If we have a nice problem and an adequate initial guess, Newton’s iteration can converge quite quickly. But even then, we still have to think about when we will be satisfied with an approximate solution. A robust solver should check a few possible termination criteria:
Iteration count: It makes sense to terminate (possibly with a diagnostic message) whenever an iteration starts to take more steps than one expects — or perhaps more steps than one can afford. If nothing else, this is necessary to deal with issues like poor initial guesses.
Residual check: We often declare completion when $\|f(x^k)\|$ is sufficiently close to zero. What is “close to zero” depends on the scaling of the problem, so users of black box solvers are well advised to check that any default residual checks make sense for their problems.

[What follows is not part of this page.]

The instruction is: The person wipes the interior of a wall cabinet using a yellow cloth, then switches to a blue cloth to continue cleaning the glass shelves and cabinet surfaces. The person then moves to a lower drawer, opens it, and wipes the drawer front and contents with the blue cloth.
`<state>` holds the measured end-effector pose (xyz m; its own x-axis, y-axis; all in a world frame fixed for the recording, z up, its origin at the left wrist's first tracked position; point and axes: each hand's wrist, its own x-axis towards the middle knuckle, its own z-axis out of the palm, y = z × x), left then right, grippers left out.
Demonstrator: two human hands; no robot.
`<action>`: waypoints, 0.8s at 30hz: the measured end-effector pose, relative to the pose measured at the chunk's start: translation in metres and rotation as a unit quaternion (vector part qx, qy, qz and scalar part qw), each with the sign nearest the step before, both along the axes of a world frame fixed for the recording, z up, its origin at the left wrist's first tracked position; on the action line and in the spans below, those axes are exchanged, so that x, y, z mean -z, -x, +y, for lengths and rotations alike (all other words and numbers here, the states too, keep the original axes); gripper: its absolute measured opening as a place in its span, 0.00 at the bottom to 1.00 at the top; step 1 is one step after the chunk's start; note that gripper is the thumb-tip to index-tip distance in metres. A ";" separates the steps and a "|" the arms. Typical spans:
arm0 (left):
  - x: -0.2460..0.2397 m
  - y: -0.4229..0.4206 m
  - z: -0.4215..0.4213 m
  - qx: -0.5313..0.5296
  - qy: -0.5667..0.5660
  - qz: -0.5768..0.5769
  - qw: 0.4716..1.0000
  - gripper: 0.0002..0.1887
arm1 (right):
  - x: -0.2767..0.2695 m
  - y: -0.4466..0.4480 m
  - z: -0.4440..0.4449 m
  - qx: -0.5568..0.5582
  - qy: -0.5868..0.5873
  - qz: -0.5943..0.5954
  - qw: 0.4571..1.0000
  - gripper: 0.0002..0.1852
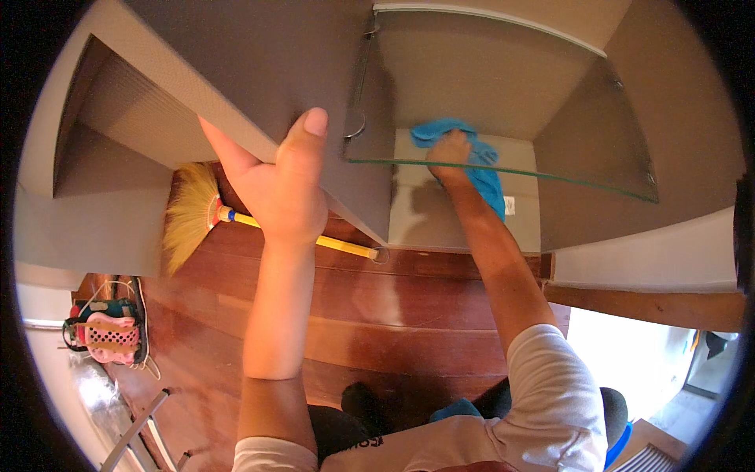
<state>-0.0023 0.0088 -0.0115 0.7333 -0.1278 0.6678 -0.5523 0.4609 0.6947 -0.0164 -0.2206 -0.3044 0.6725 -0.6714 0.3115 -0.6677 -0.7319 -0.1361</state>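
Observation:
My left hand (283, 183) grips the front edge of an upright cabinet panel (236, 112), its thumb on the inner face. Inside the cabinet, my right hand (451, 153) presses a crumpled blue cloth (486, 183) against the pale bottom board (413, 218); the hand is a little blurred. Above that wrist a glass shelf (501, 100) with a greenish edge spans the compartment, and part of the hand shows through it. My right fingertips are hidden by the cloth and hand.
On the reddish wooden floor (354, 307) lies a straw broom (191, 215) with a yellow handle, passing beyond my left wrist. Pink perforated footwear (112, 337) and cords are at the left. Metal legs (135, 428) stand at the lower left. An open side compartment (130, 112) is at the upper left.

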 end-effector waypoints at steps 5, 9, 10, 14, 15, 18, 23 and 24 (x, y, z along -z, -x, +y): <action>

Update check: Once Newton starts converging, a good estimate for the error at step $x^k$ is $x^{k+1}-x^k$. A natural test is then to make sure that $\|x^{k+1}-x^k\|/\|x^{k+1}\| < \tau$ for some tolerance $\tau$. Of course, this is really an estimate of the relative error at step $k$, but we will report the (presumably better) answer $x^{k+1}$ – like anyone else who can manage it, numerical analysts like to have their cake and eat it, too.
A common problem with many solvers is to make the termination criteria too lax, so that a bad solution is accepted; or too conservative, so that good solutions are never accepted.
One common mistake in coding Newton’s method is to goof in computing the Jacobian matrix. This error is not only very common, but also very often overlooked. After all, a good approximation to the Jacobian often still produces a convergent iteration; and when iterations diverge, it is hard to distinguish between problems due to a bad Jacobian and problems due to a bad initial guess. However, there is a simple clue to watch for that can help alert the user to a bad Jacobian calculation. In most cases, Newton converges quadratically, while “almost Newton” iterations converge linearly. If you think you have coded Newton’s method and a plot of the residuals shows linear behavior, look for issues with your Jacobian code!